Fournisseurs traditionnels de la Chine absents

Cette année, malgré les affrontements meurtriers à la frontière himalayenne entre les deux géants asiatiques, la Chine s’est laissé tenter par le riz indien. Sa production stagne. Et ses fournisseurs traditionnels, Thaïlande, Vietnam, Birmanie, Pakistan n’ont pas de quoi exporter à bon prix, leur récolte a été mauvaise. Avec seulement 6 millions de tonnes vendues à l’étranger cette année, la Thaïlande autrefois premier exportateur mondial devrait être doublée non seulement par l’Inde mais aussi par le Vietnam.

L’Inde pourrait remporter son pari

L’Inde, en revanche, a beaucoup de stocks à écouler : 30 millions de tonnes d’excédents, 50% de plus qu’il y a encore deux ans. L’Inde pourrait réussir son pari d’en exporter 14 millions de tonnes, un record, avec la bénédiction des autorités de New Delhi. Ce riz grandement subventionné, puisque qu’une partie des réserves pour les Indiens pauvres est chargée dans les cargos, est à un prix imbattable : 300 à 350 dollars la tonnes, contre 465 à 500 dollars pour les riz thaïlandais ou vietnamiens de même qualité.
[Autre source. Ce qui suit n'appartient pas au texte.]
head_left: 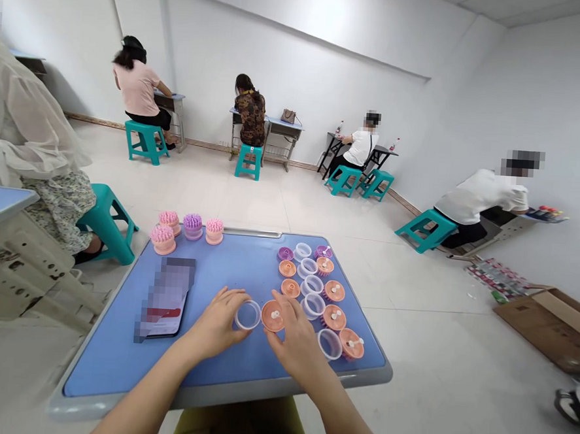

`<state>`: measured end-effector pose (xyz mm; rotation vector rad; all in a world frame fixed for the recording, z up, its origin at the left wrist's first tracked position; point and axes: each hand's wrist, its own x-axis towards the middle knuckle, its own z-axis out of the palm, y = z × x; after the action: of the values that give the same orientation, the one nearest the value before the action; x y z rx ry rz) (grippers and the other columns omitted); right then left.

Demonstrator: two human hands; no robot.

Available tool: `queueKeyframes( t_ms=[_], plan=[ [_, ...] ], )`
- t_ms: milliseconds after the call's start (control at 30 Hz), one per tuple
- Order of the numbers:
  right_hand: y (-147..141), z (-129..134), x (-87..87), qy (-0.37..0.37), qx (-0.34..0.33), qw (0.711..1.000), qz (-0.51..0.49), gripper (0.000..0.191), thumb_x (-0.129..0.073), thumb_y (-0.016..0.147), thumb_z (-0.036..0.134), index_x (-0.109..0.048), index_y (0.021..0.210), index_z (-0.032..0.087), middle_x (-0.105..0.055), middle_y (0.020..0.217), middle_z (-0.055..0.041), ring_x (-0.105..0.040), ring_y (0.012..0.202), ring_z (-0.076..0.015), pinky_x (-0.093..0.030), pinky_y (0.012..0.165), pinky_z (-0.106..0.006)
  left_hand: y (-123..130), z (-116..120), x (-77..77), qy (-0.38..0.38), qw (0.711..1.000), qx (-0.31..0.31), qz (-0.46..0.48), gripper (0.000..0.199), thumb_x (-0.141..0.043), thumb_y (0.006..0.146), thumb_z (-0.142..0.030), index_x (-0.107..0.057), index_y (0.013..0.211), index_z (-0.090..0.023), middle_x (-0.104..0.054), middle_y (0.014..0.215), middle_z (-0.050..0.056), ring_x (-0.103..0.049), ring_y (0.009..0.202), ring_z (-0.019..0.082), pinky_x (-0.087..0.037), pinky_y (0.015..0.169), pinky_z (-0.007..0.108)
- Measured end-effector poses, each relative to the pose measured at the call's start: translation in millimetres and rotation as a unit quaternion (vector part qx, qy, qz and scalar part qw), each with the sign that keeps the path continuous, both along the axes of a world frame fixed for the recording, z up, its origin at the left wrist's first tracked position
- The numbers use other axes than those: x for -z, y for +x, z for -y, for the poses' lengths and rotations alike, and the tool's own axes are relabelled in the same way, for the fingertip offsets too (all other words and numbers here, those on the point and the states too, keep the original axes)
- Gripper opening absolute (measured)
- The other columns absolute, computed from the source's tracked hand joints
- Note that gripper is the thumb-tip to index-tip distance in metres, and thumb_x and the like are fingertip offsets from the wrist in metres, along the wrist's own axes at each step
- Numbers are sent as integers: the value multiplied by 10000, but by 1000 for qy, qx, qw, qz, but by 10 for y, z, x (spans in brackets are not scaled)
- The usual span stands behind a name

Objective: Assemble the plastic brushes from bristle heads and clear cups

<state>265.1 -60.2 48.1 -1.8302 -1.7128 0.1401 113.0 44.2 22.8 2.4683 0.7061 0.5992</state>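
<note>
My left hand (222, 321) holds a clear plastic cup (248, 314) by its side, fingers curved round it, over the middle of the blue desk (228, 265). Just right of the cup, my right hand (290, 328) grips an orange round part (273, 315) with a small white piece at its centre. The two held items are close side by side. To the right stand several clear cups (313, 305) in a column. Beyond them are several orange parts (333, 317) with white pieces, and a purple one (324, 252). More orange caps (290, 288) and a purple cap (285, 254) lie left of the cups.
Pink brushes (163, 239) and a purple brush (192, 226) stand at the desk's back left. A phone (170, 298) lies left of my hands. Several people sit at other desks on green stools (249, 161). A cardboard box (548, 328) is on the floor at right.
</note>
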Motion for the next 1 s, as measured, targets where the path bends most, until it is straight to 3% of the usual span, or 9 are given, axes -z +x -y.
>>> queueKeyframes(
  t_ms=[133, 300, 467, 600, 833, 1000],
  plan=[
    [-30, -13, -6, 16, -12, 1000, -13, 575, -560, 700, 157, -373, 1238, 235, -538, 1132, -93, -493, 1071, -261, -457, 846, -436, -11, 7, -49, -15, 999, -7, 38, 388, -592, 681, -206, -477, 1051, -187, -570, 1101, 95, -501, 1065, 234, -371, 939, 440],
    [-41, -29, 22, 43, 17, 997, -61, 599, -651, 666, 280, -392, 1204, 234, -561, 1115, -93, -524, 1042, -269, -450, 846, -432, -36, 56, -201, -103, 993, -10, 57, 381, -586, 688, -202, -475, 1052, -216, -580, 1037, 58, -566, 922, 205, -489, 738, 329],
    [-34, -44, 0, 68, 53, 990, -112, 587, -700, 599, 385, -451, 1099, 204, -593, 1035, -87, -563, 966, -257, -472, 794, -391, -47, 80, -257, -139, 987, 6, 78, 331, -574, 678, -188, -502, 1000, -218, -572, 961, 40, -559, 840, 180, -486, 601, 254],
    [-20, -46, -58, 55, 33, 991, -114, 486, -708, 593, 397, -499, 985, 203, -618, 962, -68, -566, 932, -246, -464, 797, -386, -51, 85, -306, -155, 983, 18, 98, 312, -571, 679, -185, -517, 984, -218, -537, 958, 50, -524, 873, 183, -472, 537, 214],
    [-16, -14, -122, 27, 5, 992, -127, 548, -635, 685, 278, -397, 1174, 209, -583, 1113, -82, -551, 1027, -230, -459, 845, -371, -74, 74, -285, -199, 974, 40, 103, 415, -593, 716, -295, -483, 1114, -261, -473, 1043, 61, -509, 878, 179, -483, 522, 211],
    [22, -8, -168, 6, 22, 993, -115, 500, -685, 618, 273, -463, 1063, 221, -603, 1049, -54, -584, 940, -229, -478, 792, -378, -80, 53, -225, -194, 976, 35, 95, 492, -607, 712, -305, -451, 1179, -293, -457, 991, 43, -504, 813, 154, -477, 521, 209]
  ],
)
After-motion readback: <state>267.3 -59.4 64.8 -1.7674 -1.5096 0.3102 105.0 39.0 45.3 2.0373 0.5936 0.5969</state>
Philippines, Indonésie et Afrique également aux achats

« Acheter du riz indien est donc une opportunité pour la Chine », résume Patricio Mendez del Villar, économiste du riz au CIRAD. Elle n’est pas la seule à profiter de l’aubaine puisque les Philippines, l’Indonésie et l’Afrique se fournissent comme jamais en riz auprès de l’Inde, dont les grains blancs constitueront cette année la moitié des importations africaines.